* TRY IT: Below this line is the material. Write out only its lines from the one containing "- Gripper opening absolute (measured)" through the one containing "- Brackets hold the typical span", both kept, exactly.

★ ★ ★ ★ ★

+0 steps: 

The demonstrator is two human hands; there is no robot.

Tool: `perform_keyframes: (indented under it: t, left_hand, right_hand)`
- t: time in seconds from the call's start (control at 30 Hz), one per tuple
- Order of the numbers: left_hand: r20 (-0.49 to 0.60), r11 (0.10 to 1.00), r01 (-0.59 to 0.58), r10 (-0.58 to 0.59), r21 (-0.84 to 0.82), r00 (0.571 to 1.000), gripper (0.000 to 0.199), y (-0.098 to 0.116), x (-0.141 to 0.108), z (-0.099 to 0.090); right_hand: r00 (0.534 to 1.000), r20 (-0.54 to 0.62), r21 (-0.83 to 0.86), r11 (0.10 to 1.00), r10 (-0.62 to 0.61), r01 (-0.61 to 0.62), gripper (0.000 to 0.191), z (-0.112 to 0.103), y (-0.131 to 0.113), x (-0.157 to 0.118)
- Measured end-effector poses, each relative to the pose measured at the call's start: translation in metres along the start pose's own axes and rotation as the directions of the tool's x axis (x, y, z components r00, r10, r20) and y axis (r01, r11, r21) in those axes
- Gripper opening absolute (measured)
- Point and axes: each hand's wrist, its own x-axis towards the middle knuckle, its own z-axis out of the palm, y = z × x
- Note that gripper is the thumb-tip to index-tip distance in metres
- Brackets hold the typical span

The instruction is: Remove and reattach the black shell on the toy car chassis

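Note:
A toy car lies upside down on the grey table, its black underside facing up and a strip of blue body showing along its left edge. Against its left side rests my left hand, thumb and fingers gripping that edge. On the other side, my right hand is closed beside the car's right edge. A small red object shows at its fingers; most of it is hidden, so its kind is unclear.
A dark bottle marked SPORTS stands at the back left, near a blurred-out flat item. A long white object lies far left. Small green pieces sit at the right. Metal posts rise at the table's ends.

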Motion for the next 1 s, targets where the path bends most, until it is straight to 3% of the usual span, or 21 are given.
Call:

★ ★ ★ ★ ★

* RESPONSE BELOW:
- Gripper opening absolute (measured)
- Point and axes: each hand's wrist, its own x-axis towards the middle knuckle, its own z-axis out of the palm, y = z × x
- Note that gripper is the thumb-tip to index-tip distance in metres
- Brackets hold the typical span

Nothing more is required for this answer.